4.2.1 Acoustic analyses
Duration of vowels with stød in words read in isolation was less (by 15% on average) than of long vowels without stød. But in words recorded in sentences, vowels with and without stød were of equal duration. Consonants with stød were longer (by 33% on average) than consonants without stød, with a tendency for the preceding short vowel to be shorter before a consonant with stød. This is in line with Petersen’s (Reference Petersen1973) results and with Fischer-Jørgensen’s own (Reference Fischer-Jørgensen1955) findings.
Creakiness was present in (only) 71% of 1700 words with stød, but there were considerable differences between speakers and even more considerable intrapersonal differences, associated with differences in clarity of pronunciation across different recording sessions. Fischer-Jørgensen noted explicitly that there was not a single instance among the 1700 words where stød appeared as a glottal stop.
Fundamental frequency was invariably, with every speaker, higher at the beginning of syllables with stød. At the end F0 was lower in only about half of 1700 words analysed. The timing of F0 lowering, when present, was variable.
Intensity was often higher at the beginning and nearly always, though not without exception, lower toward the end of a syllable with stød.
Spectral analysis showed more energy in the upper part of the spectrum (that is, acoustic compression) in vowels with stød, mostly only toward the end of the syllable, because – as demonstrated by inverse filtering – the sound produced by the vocal folds has relatively more energy in the higher harmonics in creakiness than in modal voice.
In summary: Fischer-Jørgensen found the manifestation of stød to be extremely variable acoustically. However, whether creakiness was present or not, F0 was invariably higher in the onset of syllables with stød, and intensity was nearly always lower at the end.
4.2.2 Physiological analyses
Larynx vertical movement is reflected in the movement of the thyroid prominence (the Adam’s apple). It was filmed in five male speakers – in profile – with a television camera and a video-recorder. A general tendency for the larynx to be lower in [u] than in [i] and [a] was confirmed, but no consistent difference was found between vowels with stød and vowels without stød.
Fibre optic video recordings of the vocal folds in seven speakers showed compression of the anterior part of the vocal folds toward the end of syllables with stød.
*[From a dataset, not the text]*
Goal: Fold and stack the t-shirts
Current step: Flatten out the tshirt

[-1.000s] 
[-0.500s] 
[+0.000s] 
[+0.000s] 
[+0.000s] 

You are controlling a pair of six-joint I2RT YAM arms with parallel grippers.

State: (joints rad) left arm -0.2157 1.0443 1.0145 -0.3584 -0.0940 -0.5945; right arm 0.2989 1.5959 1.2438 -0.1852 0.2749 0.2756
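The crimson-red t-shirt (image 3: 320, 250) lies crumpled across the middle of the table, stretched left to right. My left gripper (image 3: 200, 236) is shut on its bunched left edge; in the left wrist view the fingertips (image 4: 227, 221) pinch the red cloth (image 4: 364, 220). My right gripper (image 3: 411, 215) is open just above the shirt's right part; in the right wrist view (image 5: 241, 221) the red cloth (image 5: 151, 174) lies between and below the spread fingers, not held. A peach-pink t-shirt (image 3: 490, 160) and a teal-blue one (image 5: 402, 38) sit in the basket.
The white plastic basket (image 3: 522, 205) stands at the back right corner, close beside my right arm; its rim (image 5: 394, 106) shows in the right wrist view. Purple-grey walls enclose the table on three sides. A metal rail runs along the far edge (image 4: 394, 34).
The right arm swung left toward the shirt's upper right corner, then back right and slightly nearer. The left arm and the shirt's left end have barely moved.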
Likewise, the ventricular folds were constricted, but with very considerable differences between speakers.
Oral airflow was recorded in five speakers and showed a tendency for stronger flow in prevocalic unvoiced consonants in syllables with stød – reminiscent of Smith’s (Reference Smith1944) observation – and a significantly diminished flow toward the end of the syllable.
Subglottal pressure was obtained in eight pairs of words from one speaker. It exhibited small but significant differences between stød and non-stød words: a steeper rise and a slightly, but consistently, higher peak pressure about 50 ms from vowel onset in syllables with stød. The reduction in airflow and the higher subglottal pressure together are indicative of increased resistance in the glottis – that is, the opening between the vocal folds – during creakiness. The effect should be a lower pharyngeal pressure above the glottis, and that was what appeared in three speakers. But the difference in pharyngeal pressure was small between stød and non-stød and not always statistically significant.
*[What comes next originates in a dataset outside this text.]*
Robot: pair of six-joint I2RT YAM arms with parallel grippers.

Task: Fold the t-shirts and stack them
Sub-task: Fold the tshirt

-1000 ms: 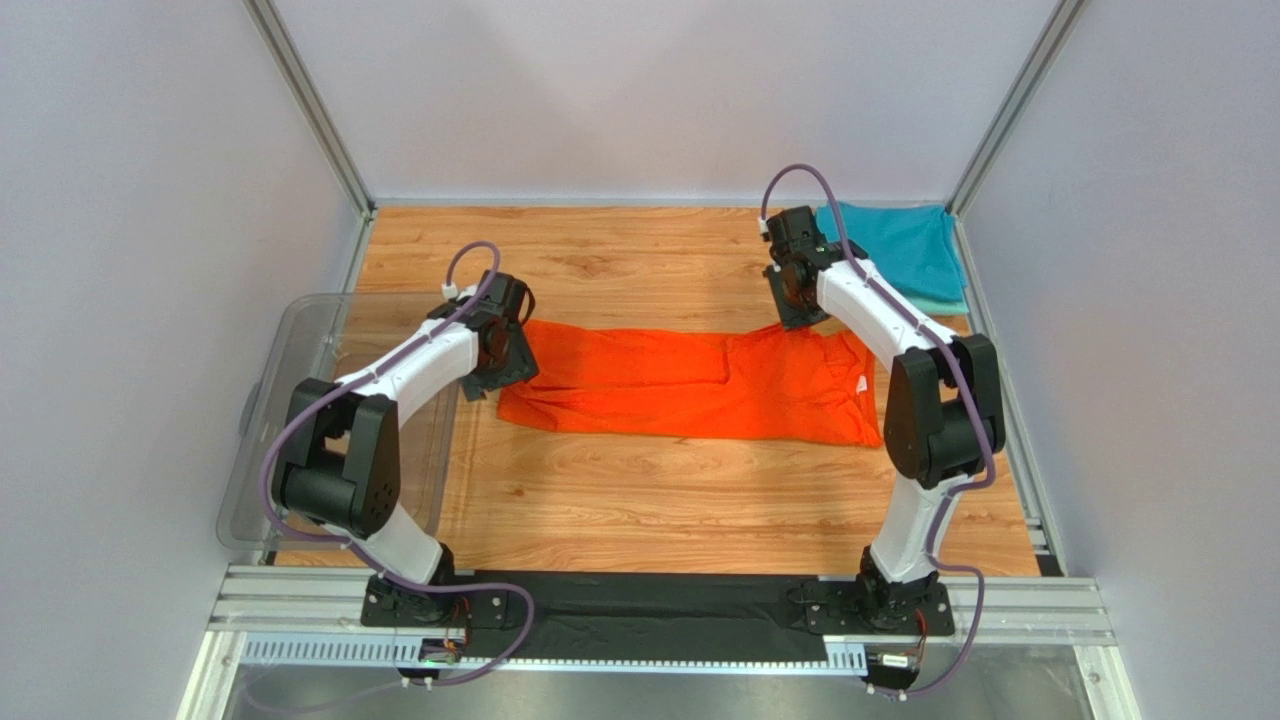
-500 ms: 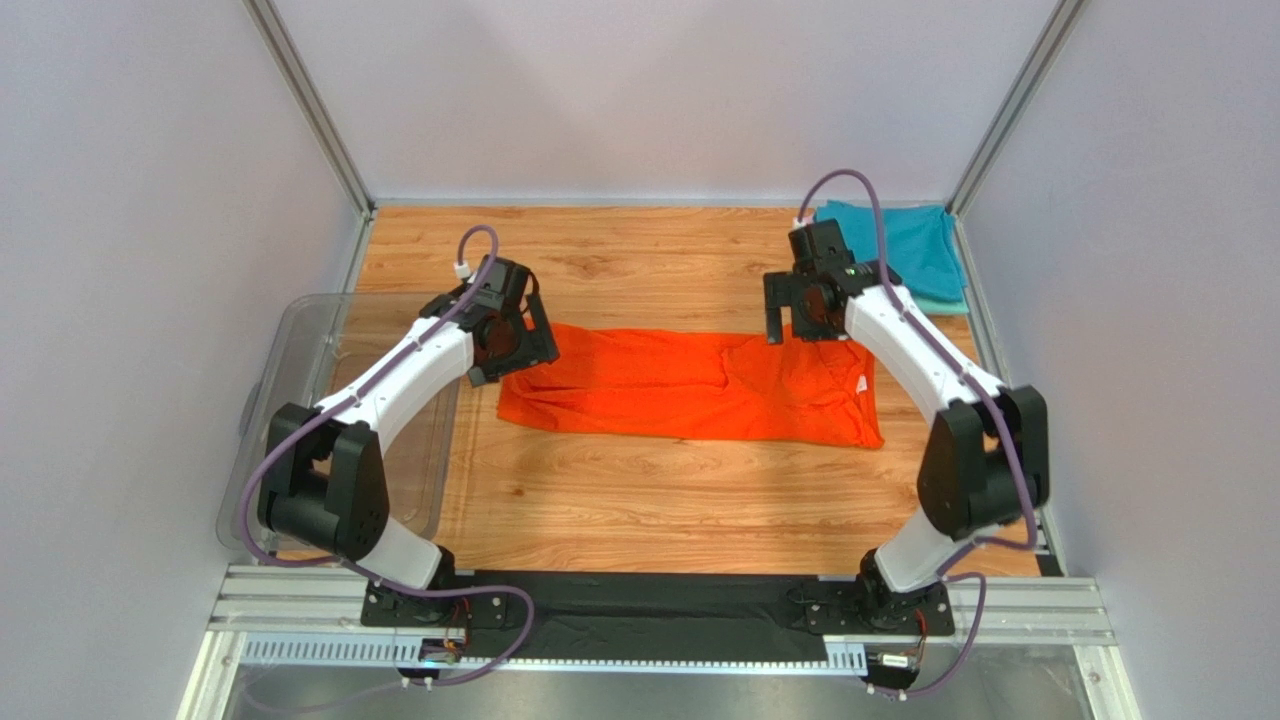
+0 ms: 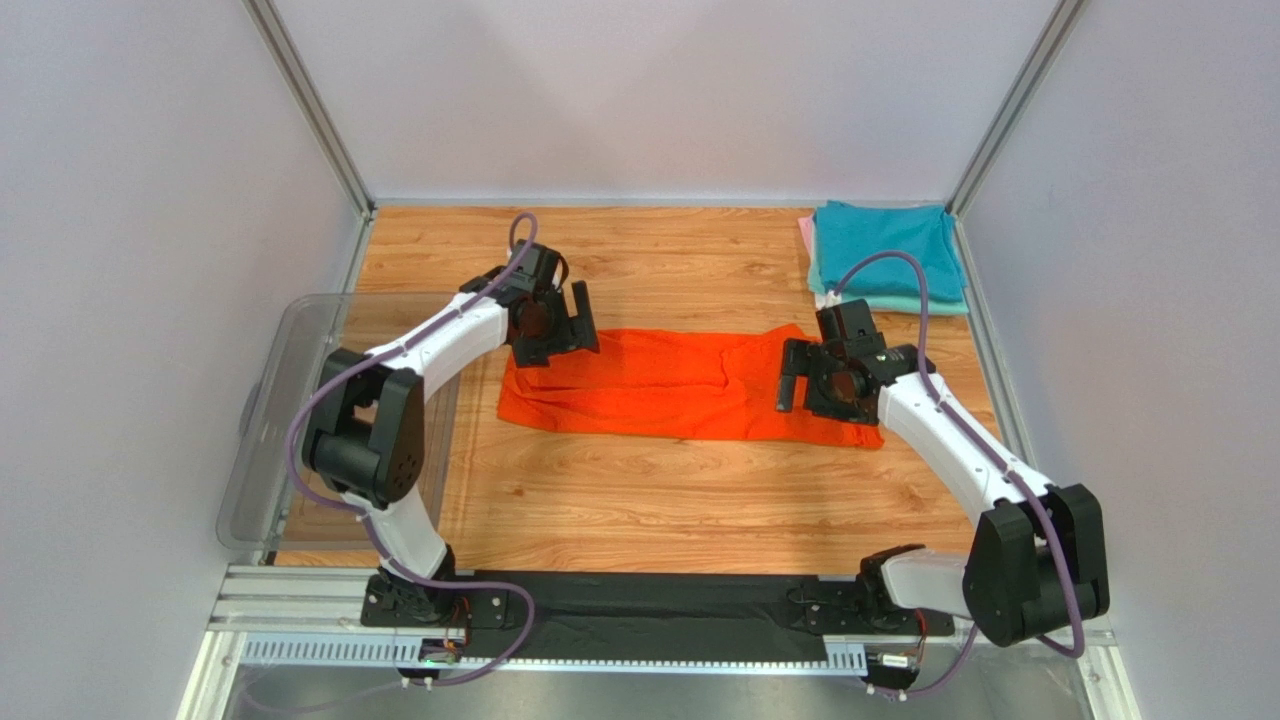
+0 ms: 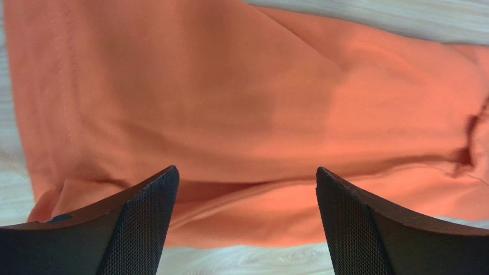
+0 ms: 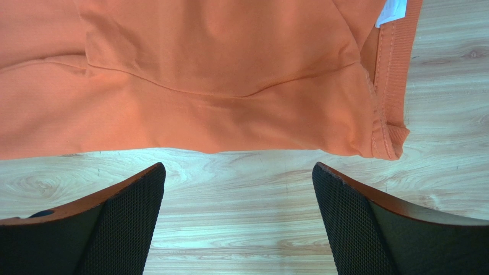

Palatograms of five speakers revealed a larger area of contact between the tongue and the hard palate in high vowels with stød versus non-stød.
Together, the results of these experiments are indicative of the expenditure of more articulatory energy at the onset of syllables with stød – with a cautious caveat about the lips; see the discussion of Fischer-Jørgensen & Hirose (Reference Fischer-Jørgensen and Hirose1974b) in Section 4.1.9.
EMG recordings were obtained by hooked wire electrodes inserted into the muscles, five in all. The interarytenoid and posterior cricoarytenoid muscles are responsible for closing and opening the glottis, respectively. Recordings were obtained from three speakers and none of them revealed any activity specifically associated with stød. The lateral cricoarytenoid muscles bring the vocal processes together, increasing the medial compression of the vocal folds, but otherwise seem to have much the same function as the vocalis muscles. The vocalis muscles are active in all voiced sounds, relaxed in unvoiced sounds, and involved in the manifestation of glottal stops. The cricothyroid muscles lengthen the vocal folds, making them thinner and tenser, thus increasing F0. The vocalis muscles may also be involved when – within the chest register – F0 rises, possibly to counteract the slight opening of the glottis that would otherwise result from tension of the cricothyroid muscles. Note that except for the interarytenoid, these muscles are all paired. That is, there are, for instance, two vocalis muscles, but it is customary to record from one side only in a pair and to refer to it in the singular.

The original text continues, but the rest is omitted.